*Requirement*: From the entries below, copy out all lines holding "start".

*Data for analysis*:
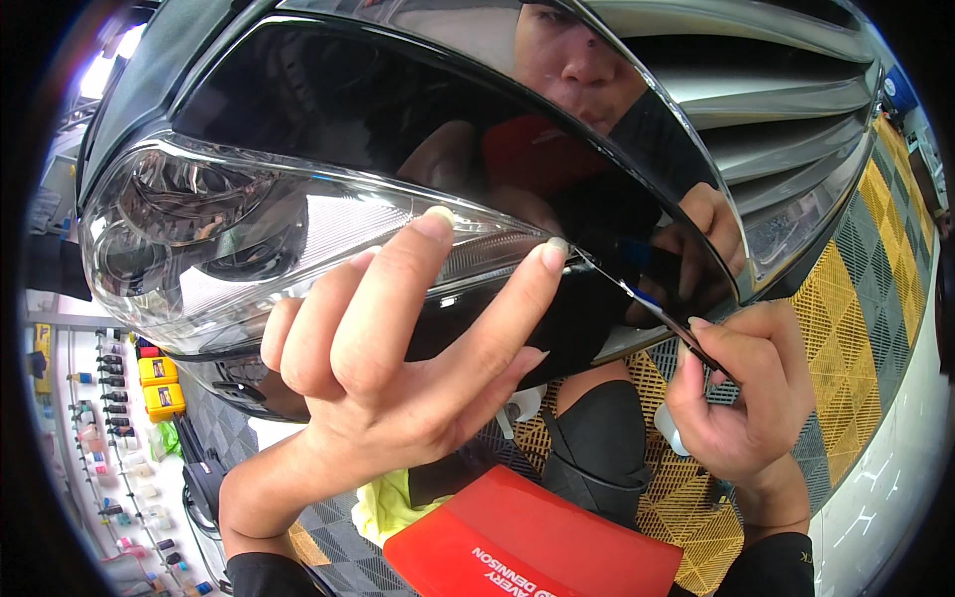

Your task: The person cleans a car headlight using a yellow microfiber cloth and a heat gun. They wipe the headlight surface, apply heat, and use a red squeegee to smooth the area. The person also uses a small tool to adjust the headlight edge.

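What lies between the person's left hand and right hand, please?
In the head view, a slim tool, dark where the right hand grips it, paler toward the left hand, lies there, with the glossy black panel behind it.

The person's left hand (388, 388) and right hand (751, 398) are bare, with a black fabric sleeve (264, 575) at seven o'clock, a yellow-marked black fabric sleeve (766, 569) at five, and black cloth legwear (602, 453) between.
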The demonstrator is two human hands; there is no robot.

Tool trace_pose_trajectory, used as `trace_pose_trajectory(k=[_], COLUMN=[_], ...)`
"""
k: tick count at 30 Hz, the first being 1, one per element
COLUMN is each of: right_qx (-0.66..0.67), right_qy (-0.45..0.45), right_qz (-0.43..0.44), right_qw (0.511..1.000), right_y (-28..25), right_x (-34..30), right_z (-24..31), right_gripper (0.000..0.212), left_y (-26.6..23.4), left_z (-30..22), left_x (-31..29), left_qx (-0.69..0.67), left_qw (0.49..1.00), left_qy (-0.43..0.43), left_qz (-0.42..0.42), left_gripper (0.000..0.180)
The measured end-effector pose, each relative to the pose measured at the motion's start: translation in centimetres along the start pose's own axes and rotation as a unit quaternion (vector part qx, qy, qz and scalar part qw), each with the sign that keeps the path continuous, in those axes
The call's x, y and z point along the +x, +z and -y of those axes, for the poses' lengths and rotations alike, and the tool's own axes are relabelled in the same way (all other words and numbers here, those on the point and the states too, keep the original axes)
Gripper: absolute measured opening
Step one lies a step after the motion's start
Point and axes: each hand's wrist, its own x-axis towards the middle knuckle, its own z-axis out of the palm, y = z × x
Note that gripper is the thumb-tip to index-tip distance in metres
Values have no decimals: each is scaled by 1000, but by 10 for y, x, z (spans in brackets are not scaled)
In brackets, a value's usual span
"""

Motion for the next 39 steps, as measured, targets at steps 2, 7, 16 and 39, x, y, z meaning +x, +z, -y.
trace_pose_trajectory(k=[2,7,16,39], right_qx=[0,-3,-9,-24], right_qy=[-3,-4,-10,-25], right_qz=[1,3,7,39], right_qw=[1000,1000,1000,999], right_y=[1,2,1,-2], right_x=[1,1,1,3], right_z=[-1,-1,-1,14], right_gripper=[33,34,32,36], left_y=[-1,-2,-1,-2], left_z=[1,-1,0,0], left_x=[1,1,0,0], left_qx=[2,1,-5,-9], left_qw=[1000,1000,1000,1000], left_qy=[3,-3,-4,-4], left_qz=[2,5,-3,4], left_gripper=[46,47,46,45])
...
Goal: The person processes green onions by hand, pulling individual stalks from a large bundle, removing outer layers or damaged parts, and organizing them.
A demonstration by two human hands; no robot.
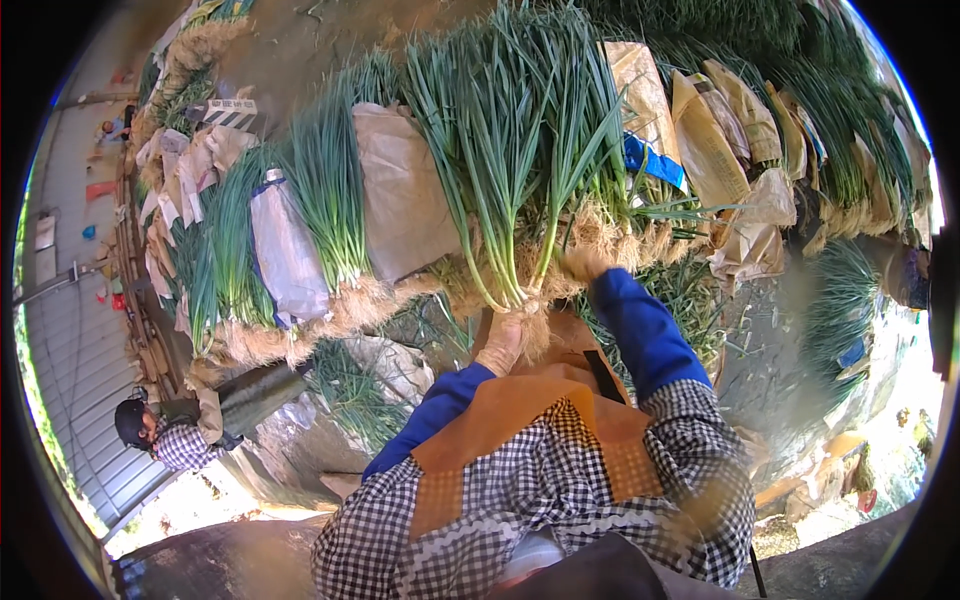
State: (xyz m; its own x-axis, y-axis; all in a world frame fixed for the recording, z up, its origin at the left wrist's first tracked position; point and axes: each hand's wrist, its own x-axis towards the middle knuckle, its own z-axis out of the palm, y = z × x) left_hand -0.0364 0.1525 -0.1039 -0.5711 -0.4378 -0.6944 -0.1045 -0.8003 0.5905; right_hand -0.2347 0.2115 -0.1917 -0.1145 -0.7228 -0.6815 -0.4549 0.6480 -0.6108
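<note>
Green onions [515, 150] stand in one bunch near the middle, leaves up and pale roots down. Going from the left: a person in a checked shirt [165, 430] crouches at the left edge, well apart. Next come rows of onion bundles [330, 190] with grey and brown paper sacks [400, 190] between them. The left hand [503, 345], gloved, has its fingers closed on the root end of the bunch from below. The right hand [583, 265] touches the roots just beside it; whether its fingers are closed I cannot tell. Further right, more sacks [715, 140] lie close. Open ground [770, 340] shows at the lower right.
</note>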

*Answer section*:
The measured end-effector pose, each relative to the pose measured at the motion's start: translation in centimetres along the start pose's own axes and rotation as a unit quaternion (vector part qx, qy, qz and scalar part qw), each with the sign that keeps the path continuous, in those axes
Step one lies a step after the motion's start

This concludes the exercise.